4. Platz: Angststillstand – Richard David Precht
Precht beklagt die Infantilisierung der Gesellschaft – Scheck nimmt ihm das ab. Es geht um mangelnde Streitkultur, um moralische Überempfindlichkeit und eine Welle der Denunziationsbereitschaft. Das Buch liest sich für Scheck als Warnung: Demokratie braucht Reibung, nicht Rührung.

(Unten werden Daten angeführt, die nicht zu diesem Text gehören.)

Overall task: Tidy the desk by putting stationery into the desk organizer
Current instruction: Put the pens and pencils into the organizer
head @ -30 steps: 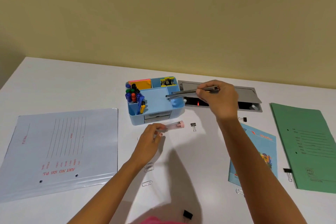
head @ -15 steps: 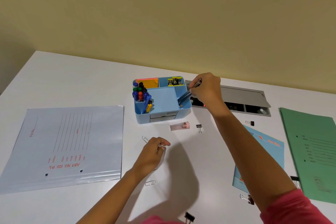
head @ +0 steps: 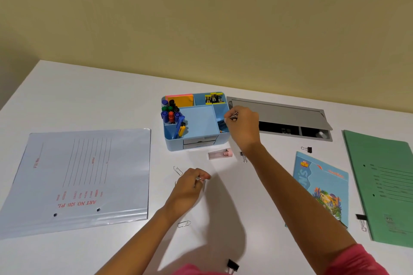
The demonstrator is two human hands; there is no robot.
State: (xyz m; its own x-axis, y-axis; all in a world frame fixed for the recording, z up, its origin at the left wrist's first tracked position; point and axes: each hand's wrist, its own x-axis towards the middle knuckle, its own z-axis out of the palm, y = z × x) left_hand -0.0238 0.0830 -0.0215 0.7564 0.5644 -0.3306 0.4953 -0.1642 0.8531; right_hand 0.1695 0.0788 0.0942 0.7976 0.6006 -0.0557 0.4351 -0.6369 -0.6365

3. Platz: Das Versagen – Katja Gloger & Georg Mascolo
Scheck nennt es eine überfällige Aufarbeitung deutscher Russlandpolitik. Wie konnte man Jahrzehnte auf einen Geheimdienstler vertrauen? Gloger und Mascolo analysieren ein politisches Versagen, das nicht entschuldigt, sondern dokumentiert werden will. Ein nüchternes Buch – und gerade deshalb stark.
2. Platz: Organisch – Giulia Enders
Scheck schätzt Enders’ Fähigkeit, medizinisches Wissen anschaulich zu machen. Ohne zu banalisieren, ohne Anbiederei. Sie bleibt sachlich, freundlich und genau. Das Buch erklärt nicht nur Körperfunktionen, sondern vermittelt ein Gespür für das Zusammenspiel von Wissenschaft und Alltag.
1. Platz: Wenn die Sonne untergeht – Florian Illies
Scheck spricht von Stroboskoptechnik – kurzen Kapiteln, die Details aufleuchten lassen. Illies kehrt zurück zu Thomas und Katja Mann, 1933, an die südfranzösische Mittelmeerküste. Es ist keine große Geste, sondern ein präziser Blick auf das Exil, die Familie, das Verstummen. Ein gutes Buch, sagt Scheck – ohne jedes Ausrufezeichen.